You often state that clergy must not cut their hair and beards. There are church canons to support this and certainly it is part of church tradition. But you also know that St. Paul says that men should not have long hair and that certain church canons even allow for a monk with hair that is too long to cut it, as well as to cut his hair when he is away from the monastery. I would like your guidance on this apparent contradiction in tradition. (Fr. J.K., MA)
Your comments are intelligently stated and do not, as is often the case, seek to dispense with a difficult discipline—the uncut hair and beard of Orthodox clergy—by posing false contradictions in practice. The tradition of maintaining uncut hair and beard among the monastic and married clergy no doubt traces back to the ascetics of the desert. Just as monastic practice has influenced parish worship, so monastic dress and grooming have played an observable role in establishing the standard for clerical dress among married Priests. Except among "Westernized" Orthodox, with their anti-monastic bias, this influence by the barometer of spiritual life, the monastic estate, on the so-called "secular" clergy has always been thought positive.
Since an ascetic monastic foregoes the cutting of his hair and beard in order to avoid vanity, this custom has a practical purpose. Thus, it is obvious that a monastic would also avoid looking effeminate or styling his hair. It is for this reason that, if his hair gets too long, such that it resembles that of a woman, a monastic may ask his superior to cut it. When he goes out into the world, too, he should, in such circumstances, trim his hair and keep it tied up in back, as is the custom in the Greek and some Slavic Churches. This is in keeping with the spirit of St. Paul's admonition against men having long hair like that of women, when this admonition is read in context.

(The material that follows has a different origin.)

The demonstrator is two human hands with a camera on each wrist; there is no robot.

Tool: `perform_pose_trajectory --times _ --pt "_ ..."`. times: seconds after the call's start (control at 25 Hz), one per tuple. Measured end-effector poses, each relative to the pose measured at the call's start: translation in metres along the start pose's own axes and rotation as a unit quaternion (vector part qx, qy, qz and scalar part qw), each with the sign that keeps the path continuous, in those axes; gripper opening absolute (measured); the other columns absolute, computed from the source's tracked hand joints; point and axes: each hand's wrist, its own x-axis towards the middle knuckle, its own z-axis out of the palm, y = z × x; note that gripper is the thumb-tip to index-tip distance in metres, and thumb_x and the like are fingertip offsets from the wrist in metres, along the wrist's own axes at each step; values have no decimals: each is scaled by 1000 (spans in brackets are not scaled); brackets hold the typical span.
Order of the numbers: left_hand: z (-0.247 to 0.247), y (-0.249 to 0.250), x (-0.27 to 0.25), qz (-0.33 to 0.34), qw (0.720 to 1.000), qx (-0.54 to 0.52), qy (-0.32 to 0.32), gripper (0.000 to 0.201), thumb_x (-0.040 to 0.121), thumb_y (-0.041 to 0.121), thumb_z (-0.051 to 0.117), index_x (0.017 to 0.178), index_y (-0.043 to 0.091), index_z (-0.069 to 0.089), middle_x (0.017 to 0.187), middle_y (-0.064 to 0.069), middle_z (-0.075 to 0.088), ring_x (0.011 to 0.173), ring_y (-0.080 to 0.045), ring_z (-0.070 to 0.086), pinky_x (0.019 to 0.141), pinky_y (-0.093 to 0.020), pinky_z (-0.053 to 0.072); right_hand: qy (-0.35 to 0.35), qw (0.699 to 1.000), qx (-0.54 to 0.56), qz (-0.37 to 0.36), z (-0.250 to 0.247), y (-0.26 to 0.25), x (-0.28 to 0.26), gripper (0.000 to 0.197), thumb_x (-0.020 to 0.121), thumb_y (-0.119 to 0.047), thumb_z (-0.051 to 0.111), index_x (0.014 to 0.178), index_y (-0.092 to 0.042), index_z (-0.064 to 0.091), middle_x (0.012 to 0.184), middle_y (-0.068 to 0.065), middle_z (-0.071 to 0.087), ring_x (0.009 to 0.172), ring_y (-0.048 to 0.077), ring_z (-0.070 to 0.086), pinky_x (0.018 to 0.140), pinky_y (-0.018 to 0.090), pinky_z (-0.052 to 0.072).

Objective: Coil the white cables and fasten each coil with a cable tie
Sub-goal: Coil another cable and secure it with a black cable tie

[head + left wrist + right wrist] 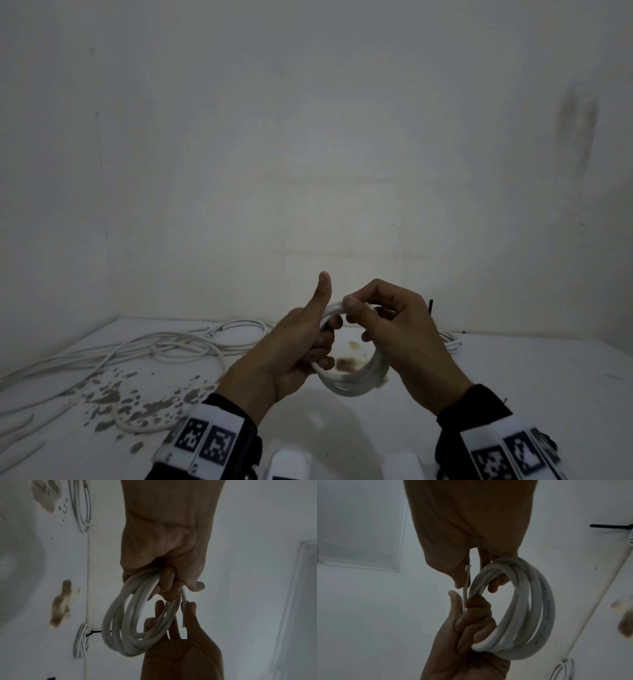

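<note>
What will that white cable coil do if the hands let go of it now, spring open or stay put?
The coil would probably spring looser: no tie shows around it, and its round, even loops suggest a fairly stiff cable. The left hand grips one side and the right hand holds the top, so it likely needs holding. The free cut end may flick out first.

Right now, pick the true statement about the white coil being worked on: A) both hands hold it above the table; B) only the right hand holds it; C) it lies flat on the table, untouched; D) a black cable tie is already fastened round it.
A: the left hand grips one side of the white coil and the right hand holds its top, above the table.
</note>
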Motion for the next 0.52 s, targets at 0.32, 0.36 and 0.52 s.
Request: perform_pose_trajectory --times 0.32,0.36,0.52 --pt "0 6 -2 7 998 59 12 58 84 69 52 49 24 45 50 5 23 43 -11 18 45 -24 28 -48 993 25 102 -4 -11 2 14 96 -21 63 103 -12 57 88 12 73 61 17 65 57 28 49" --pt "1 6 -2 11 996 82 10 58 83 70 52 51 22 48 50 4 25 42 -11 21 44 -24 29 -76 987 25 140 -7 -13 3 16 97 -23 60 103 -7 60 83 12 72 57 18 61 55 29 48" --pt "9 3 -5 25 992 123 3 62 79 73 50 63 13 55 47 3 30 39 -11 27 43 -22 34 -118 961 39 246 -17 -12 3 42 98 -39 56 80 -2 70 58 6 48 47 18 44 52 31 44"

What we must understand, here, is that the cutting of hair in all of these instances means nothing more than trimming off hair that falls below the middle of the back. We are not talking about the modern haircut, which is, in fact, the equivalent of the desecration of the head that led to Samson's loss of strength and power. Clergymen are, therefore, unjustified in cutting their hair in the modern style, which is almost unknown in Christian history, until recent centuries. With regard to shaving, the Old Testament, the Church Fathers, and the Canons forbid a clergyman to cut his beard. One of the observations made by the Orthodox against the Popes during the union councils (and repeated by a number of Orthodox Fathers in modern times) was that, as they began to deviate from the Apostolic Faith, they also, oddly enough, began to shave off their beards. Moreover, not only should clergymen not shave, according to various Church authorities, but many holy men, such as St. Kosmas Aitolos, hold that laymen should let their beards, or least a moustache, grow naturally.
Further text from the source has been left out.